The Boy Kings of Texas
By Domingo Martinez (Lyons Press, 2012)
I can say with a certain degree of confidence and even Latino pride that most fans of the growing-up-is-the-pits style of memoir — a genre that includes Tobias Wolff’s This Boy’s Life and Mary Karr’s The Liars’ Club — have not often come across an autobiography as whacked-out as The Boy Kings of Texas.
In Domingo Martinez’s first book, the reader will encounter the struggles of a sensitive youth yoked to the rough border town of Brownsville, a scary, poor place where fathers and sons team up to smuggle pot, curanderas are consulted about border crossings, guys hock their mothers’ pistols for six-pack money, and a kid who is brazen enough to ask to borrow your tennis shoes turns up dead because he was brazen enough to go out with some drug thug’s girl.
There is good reason why you don’t see much of this kind of writing. The information divulged — about extreme poverty and misplaced machismo in a land where (at least at the time our author was skipping school to listen to Pink Floyd) higher education is actually discouraged — can be as unbelievable as it feels unbearable. And if these chapters wherein kids are swapped around families like cattle, receive underground haircuts and read J.G. Ballard and Victor Frankel accounts of concentration camps to feel calmed were not handled with the proper amount of self-deprecation and respect, then this document would absolutely drag.
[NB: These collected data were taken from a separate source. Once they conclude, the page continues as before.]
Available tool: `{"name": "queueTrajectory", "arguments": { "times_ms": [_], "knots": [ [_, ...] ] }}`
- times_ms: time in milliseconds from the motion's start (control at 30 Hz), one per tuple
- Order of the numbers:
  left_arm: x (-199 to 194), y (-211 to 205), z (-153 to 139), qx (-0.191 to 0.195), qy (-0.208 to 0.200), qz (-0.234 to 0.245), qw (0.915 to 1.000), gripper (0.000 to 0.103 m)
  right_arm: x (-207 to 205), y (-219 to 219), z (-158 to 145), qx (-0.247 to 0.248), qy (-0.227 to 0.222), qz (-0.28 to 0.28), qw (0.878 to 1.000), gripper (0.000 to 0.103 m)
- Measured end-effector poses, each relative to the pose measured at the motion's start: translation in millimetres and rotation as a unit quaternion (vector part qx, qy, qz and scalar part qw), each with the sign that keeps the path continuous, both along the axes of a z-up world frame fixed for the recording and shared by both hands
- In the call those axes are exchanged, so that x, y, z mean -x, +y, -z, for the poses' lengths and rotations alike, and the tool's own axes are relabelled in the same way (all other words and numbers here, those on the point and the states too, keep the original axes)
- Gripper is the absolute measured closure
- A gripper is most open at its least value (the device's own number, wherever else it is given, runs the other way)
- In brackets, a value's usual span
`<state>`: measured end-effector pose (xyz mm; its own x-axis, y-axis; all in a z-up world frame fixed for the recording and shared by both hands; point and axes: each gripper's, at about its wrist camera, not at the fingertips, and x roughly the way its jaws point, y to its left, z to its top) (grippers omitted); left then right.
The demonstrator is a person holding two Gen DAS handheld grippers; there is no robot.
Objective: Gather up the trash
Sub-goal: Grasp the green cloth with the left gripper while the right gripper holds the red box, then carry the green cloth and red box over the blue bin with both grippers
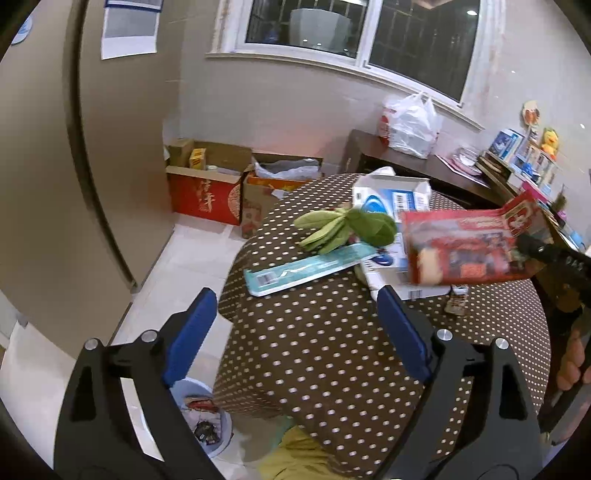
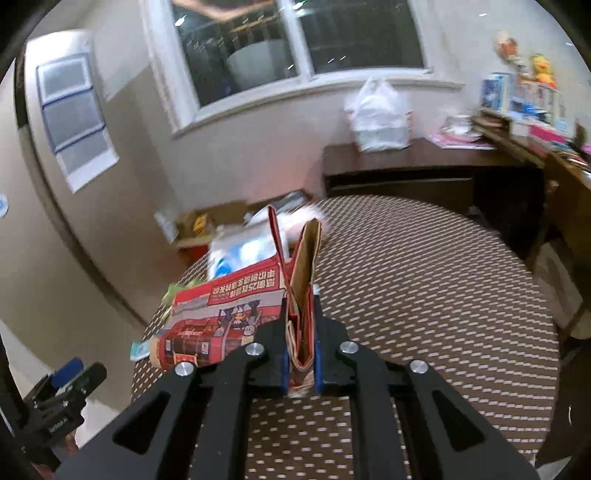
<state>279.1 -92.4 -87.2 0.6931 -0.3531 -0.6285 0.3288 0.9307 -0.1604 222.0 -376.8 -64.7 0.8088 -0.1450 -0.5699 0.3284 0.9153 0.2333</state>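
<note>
Two blue-padded jaws pinch flattened red cardboard carton (image 2: 221, 317); polka-dot tablecloth (image 2: 424, 295).

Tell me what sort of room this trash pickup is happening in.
Most likely a lived-in home dining or living room: a round table under a polka-dot cloth, open cardboard boxes on the tiled floor below a window, and a dark sideboard cluttered with a plastic bag and toys.
</note>
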Motion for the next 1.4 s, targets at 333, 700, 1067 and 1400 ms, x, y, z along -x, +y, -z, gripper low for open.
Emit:
{"name": "queueTrajectory", "arguments": {
  "times_ms": [333, 700, 1067, 1400],
  "knots": [
    [-60.1, -51.2, 7.3, -0.018, 0.027, 0.041, 0.9986, 0.016, 1.7, -79.8, -7.3, 0.012, -0.005, 0.1, 0.995, 0.093],
    [-140.3, -98.9, 45.9, -0.053, 0.082, 0.073, 0.9925, 0.073, -46.1, -119.5, 19.3, 0.01, 0.03, 0.104, 0.994, 0.093],
    [-116.2, -87.1, 16.1, -0.075, 0.041, 0.06, 0.9945, 0.091, -28.2, -98.2, 14.5, 0.023, 0.024, 0.108, 0.994, 0.093],
    [-64.2, -51.2, -18.9, -0.063, 0.022, 0.038, 0.997, 0.091, 11.1, -47.1, -27.9, 0.035, -0.023, 0.064, 0.997, 0.093]
  ]
}}
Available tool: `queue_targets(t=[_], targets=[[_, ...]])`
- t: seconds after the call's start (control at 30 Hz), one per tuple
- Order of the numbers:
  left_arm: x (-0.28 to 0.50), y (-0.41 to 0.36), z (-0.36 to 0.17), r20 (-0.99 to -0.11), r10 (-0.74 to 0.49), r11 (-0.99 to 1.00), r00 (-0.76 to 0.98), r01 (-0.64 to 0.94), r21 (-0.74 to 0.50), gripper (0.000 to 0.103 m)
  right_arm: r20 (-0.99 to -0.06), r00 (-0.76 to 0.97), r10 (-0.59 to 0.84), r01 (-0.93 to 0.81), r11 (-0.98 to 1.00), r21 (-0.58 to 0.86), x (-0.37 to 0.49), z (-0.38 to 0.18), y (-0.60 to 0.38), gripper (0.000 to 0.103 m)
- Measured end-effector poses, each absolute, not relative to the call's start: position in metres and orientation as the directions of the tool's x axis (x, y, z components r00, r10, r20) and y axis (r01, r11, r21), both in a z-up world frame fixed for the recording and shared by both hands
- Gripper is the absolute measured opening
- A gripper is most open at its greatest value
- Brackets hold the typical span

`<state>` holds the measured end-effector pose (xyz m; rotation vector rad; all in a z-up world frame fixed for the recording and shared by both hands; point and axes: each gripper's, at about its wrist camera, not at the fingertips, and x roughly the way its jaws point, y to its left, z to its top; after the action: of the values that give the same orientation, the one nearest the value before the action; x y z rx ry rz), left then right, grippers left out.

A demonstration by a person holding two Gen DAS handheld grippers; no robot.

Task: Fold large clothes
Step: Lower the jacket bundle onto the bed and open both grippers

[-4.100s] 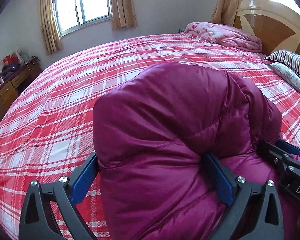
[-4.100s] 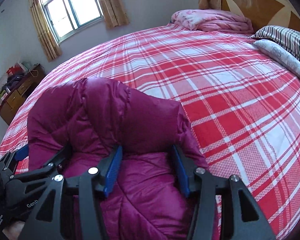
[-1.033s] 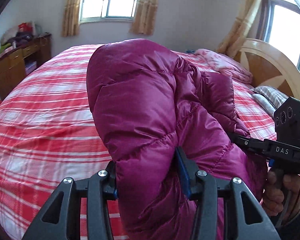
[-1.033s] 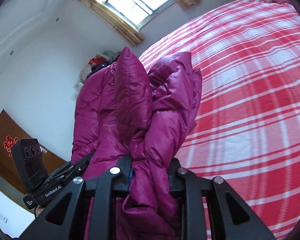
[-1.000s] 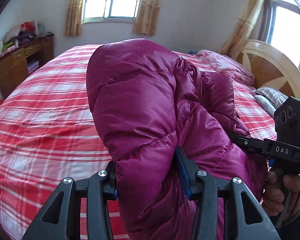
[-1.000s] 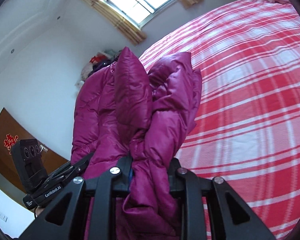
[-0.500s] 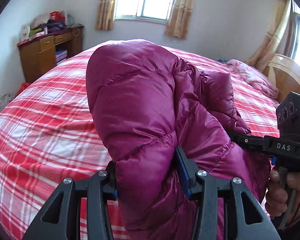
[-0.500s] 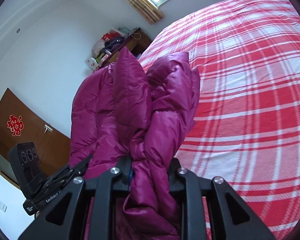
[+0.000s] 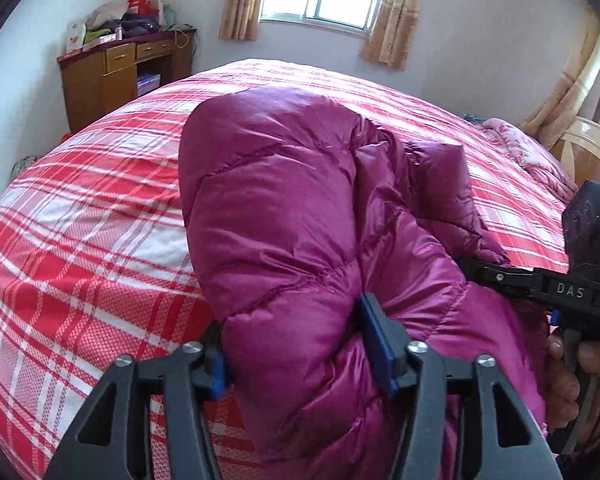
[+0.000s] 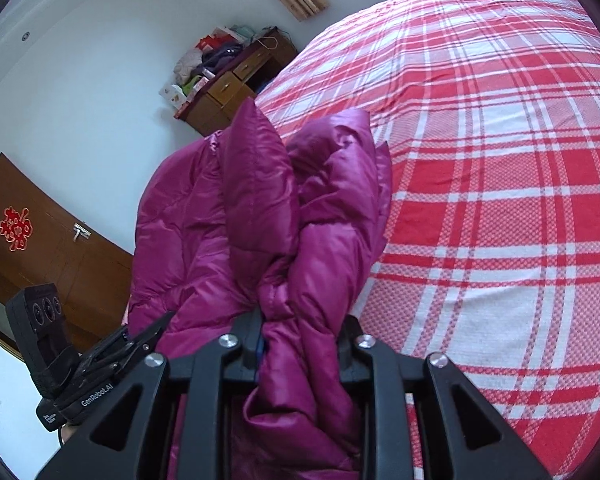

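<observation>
Together raised above the plaid bed [image 9: 80, 240], left gripper [image 9: 300, 344] and right gripper [image 10: 300, 332] each clamped on bunched magenta down jacket [image 9: 300, 220] between them.

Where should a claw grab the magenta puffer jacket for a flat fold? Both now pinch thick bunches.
Probably a thin hem or edge of the jacket, approached from the side, level with the bed. The left claw and right claw each clamp bulging padding, so the jacket hangs crumpled.
</observation>
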<state>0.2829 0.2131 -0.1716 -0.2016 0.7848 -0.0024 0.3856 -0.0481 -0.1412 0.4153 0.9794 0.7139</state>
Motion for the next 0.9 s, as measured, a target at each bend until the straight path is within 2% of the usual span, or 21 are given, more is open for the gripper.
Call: queue_targets(t=[0.13,0.3,0.43,0.57,0.7,0.9], targets=[[0.278,0.216,-0.174,-0.696,-0.047,0.981,0.717,-0.097,-0.166,0.076,-0.624,0.370,0.689,-0.349,0.725,0.594,0.388,-0.143,-0.045,0.034],[0.272,0.219,-0.175,-0.698,-0.038,0.982,0.715,-0.104,-0.160,0.078,-0.643,0.368,0.671,-0.340,0.741,0.579,0.386,-0.142,-0.042,0.038],[0.259,0.220,-0.160,-0.690,0.002,0.985,0.723,-0.121,-0.124,0.078,-0.656,0.444,0.610,-0.324,0.792,0.518,0.371,-0.121,-0.048,0.055],[0.238,0.224,-0.133,-0.637,0.018,0.987,0.771,-0.117,-0.114,0.079,-0.613,0.540,0.577,-0.352,0.816,0.458,0.344,-0.086,-0.051,0.069],[0.219,0.222,-0.108,-0.586,0.043,0.987,0.809,-0.127,-0.103,0.085,-0.580,0.591,0.561,-0.398,0.828,0.395,0.314,-0.059,-0.044,0.072],[0.202,0.224,-0.087,-0.540,0.041,0.985,0.841,-0.126,-0.121,0.086,-0.543,0.647,0.534,-0.445,0.844,0.300,0.276,-0.032,-0.035,0.077]])
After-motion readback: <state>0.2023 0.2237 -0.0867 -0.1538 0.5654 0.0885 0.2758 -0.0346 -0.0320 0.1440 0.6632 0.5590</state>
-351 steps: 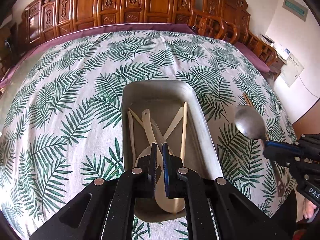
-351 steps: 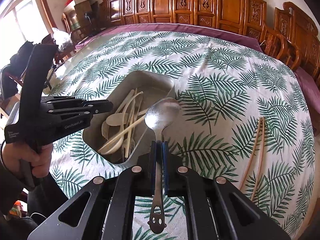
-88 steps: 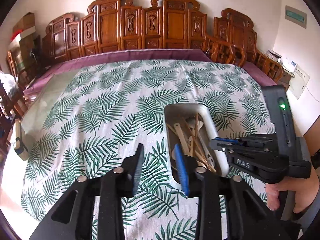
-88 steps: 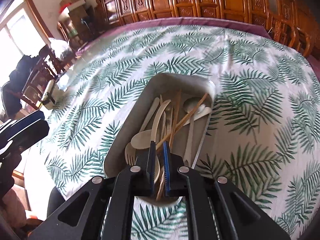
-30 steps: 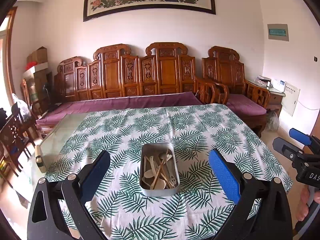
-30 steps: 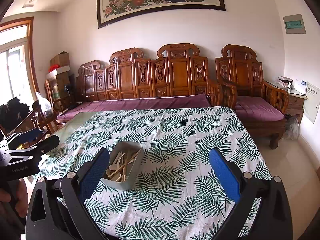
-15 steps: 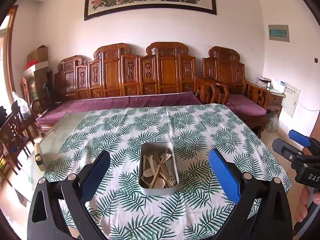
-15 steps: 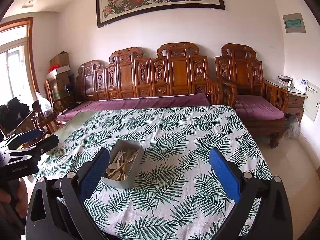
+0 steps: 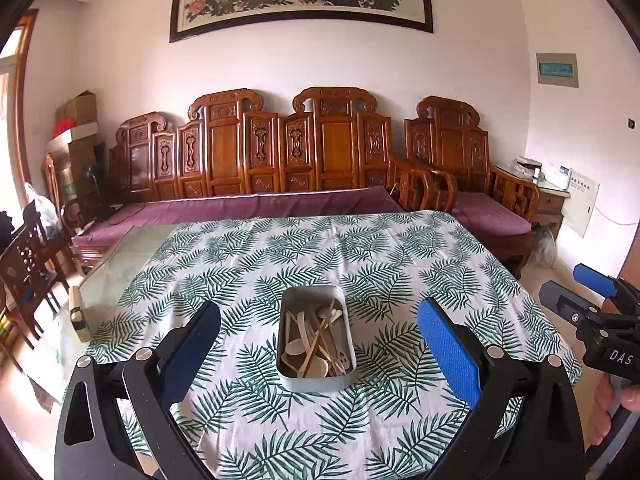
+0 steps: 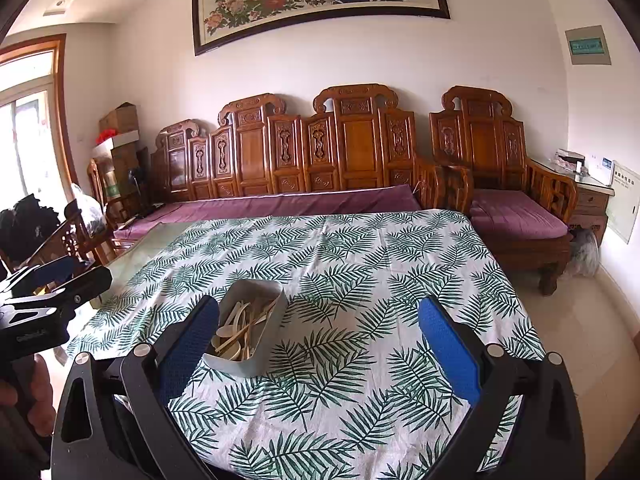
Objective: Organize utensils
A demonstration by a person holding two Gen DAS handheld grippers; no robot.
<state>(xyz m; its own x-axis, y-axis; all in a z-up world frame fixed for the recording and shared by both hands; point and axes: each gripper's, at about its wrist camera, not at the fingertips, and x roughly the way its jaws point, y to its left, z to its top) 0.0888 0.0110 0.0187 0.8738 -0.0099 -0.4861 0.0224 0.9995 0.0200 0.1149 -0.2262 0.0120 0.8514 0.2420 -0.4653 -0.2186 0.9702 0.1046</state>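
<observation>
A grey metal tin stands on the leaf-print tablecloth near the table's front edge. It holds several pale wooden spoons, forks and chopsticks plus a metal spoon. In the right wrist view the same tin sits left of centre. My left gripper is held well back from the table, wide open and empty. My right gripper is likewise wide open with nothing between its fingers. Each gripper also shows at the edge of the other's view, the right gripper and the left gripper.
A carved wooden bench with purple cushions lines the far side of the table. An armchair stands at the back right. Dark wooden chairs are at the left. A bare glass strip of the table lies left of the cloth.
Over the last second almost nothing moves; both grippers stay wide open, back from the table. Earlier the right gripper held a metal spoon, which now lies in the tin.
</observation>
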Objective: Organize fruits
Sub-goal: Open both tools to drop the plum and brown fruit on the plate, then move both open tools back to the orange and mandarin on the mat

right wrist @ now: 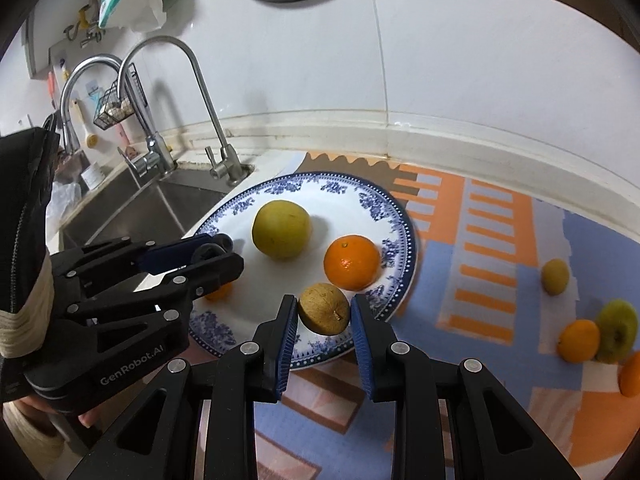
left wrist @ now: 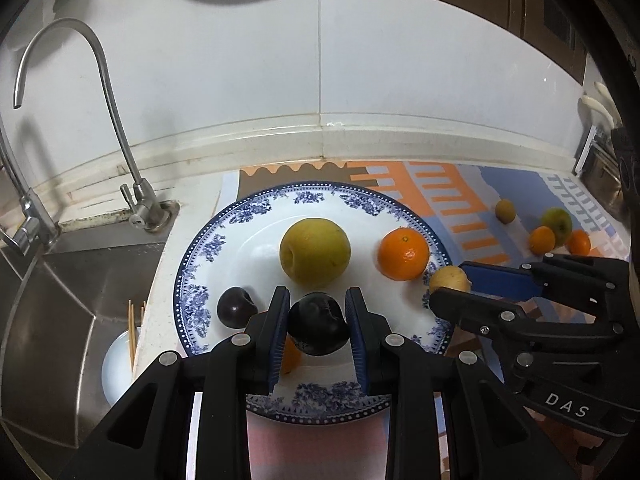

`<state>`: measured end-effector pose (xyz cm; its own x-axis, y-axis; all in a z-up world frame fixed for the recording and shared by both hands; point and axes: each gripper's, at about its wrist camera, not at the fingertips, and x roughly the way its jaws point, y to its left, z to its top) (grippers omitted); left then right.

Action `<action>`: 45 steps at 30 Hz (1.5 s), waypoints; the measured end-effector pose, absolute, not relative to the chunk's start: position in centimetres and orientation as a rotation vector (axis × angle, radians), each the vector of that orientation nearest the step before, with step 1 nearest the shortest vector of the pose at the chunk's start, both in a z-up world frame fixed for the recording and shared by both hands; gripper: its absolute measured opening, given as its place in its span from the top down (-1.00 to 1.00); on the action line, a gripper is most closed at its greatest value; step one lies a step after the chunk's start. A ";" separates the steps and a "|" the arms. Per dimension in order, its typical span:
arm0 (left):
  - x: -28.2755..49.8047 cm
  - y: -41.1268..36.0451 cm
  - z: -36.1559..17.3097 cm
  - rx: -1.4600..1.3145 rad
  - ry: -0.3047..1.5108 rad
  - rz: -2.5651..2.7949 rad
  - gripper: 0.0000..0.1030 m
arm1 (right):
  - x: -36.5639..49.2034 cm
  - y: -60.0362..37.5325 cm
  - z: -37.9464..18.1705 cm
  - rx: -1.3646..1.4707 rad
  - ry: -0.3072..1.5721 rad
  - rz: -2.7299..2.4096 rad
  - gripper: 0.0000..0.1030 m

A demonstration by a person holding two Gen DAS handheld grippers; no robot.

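Note:
A blue-patterned white plate [left wrist: 224, 248] [right wrist: 384, 216] holds a yellow pear [left wrist: 315, 253] [right wrist: 281, 230], an orange [left wrist: 403, 253] [right wrist: 351, 262], a dark plum [left wrist: 237, 306] and a small orange [left wrist: 289, 356] [right wrist: 218, 291]. My left gripper [left wrist: 318, 320] is shut on a second dark plum [left wrist: 318, 325] just above the plate's near side. My right gripper [right wrist: 325, 318] is shut on a small brownish-yellow fruit [right wrist: 324, 308] [left wrist: 449, 278] over the plate's right rim.
Several loose fruits lie on the patterned mat [right wrist: 500, 280] to the right: a small yellow one [right wrist: 555, 276], a green apple [right wrist: 618, 330] and oranges [right wrist: 578, 340]. A steel sink [left wrist: 60, 292] with taps [left wrist: 136, 196] lies left. A tiled wall stands behind.

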<state>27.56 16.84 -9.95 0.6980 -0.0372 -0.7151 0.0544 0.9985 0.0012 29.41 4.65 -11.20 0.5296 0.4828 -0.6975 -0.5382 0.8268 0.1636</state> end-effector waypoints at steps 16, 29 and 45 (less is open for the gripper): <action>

But The Boy Kings of Texas is anything but flailing, and somehow the Pushcart Prize-nominated Domingo Martinez, whose work has been adapted for This American Life, seats within his somber South Texas song a note of hilarious, if fed-up and sarcastic, discord.
“My God, did I hate football,” writes Martinez, who goes on to describe the futility and frustration he felt about the sport he was forced to play. “For months, it seemed, our football team would practice in order to schedule a game against an equally inadequate and unprepared South Texas high school team full of kids who were terribly similar to ourselves. Only to expose our inadequacies and incompetence at their feet, and then one side would soundly beat the other by scoring hundreds of points, this way or that, while cheerleaders blandly encouraged the team and their families, with meaningless chants, boring and terribly unsexy cheers.”
With The Boy Kings of Texas, a new and important truth about those Rio Grande Valley border towns like Brownsville and McAllen has finally emerged, one that takes into account the brainy boys of the barrio who read Cyrano de Bergerac between waiting tables at the Olive Garden, and play hooky at the Holiday Inn in order to discuss foreign films. Sure, there have always been stories about smart kids who want to leave town or risk going nowhere in life. In the Valley, where there is also a high chance of succumbing to border violence, Martinez unveils the lives of smart kids who feel they need to leave town or else simply die of boredom.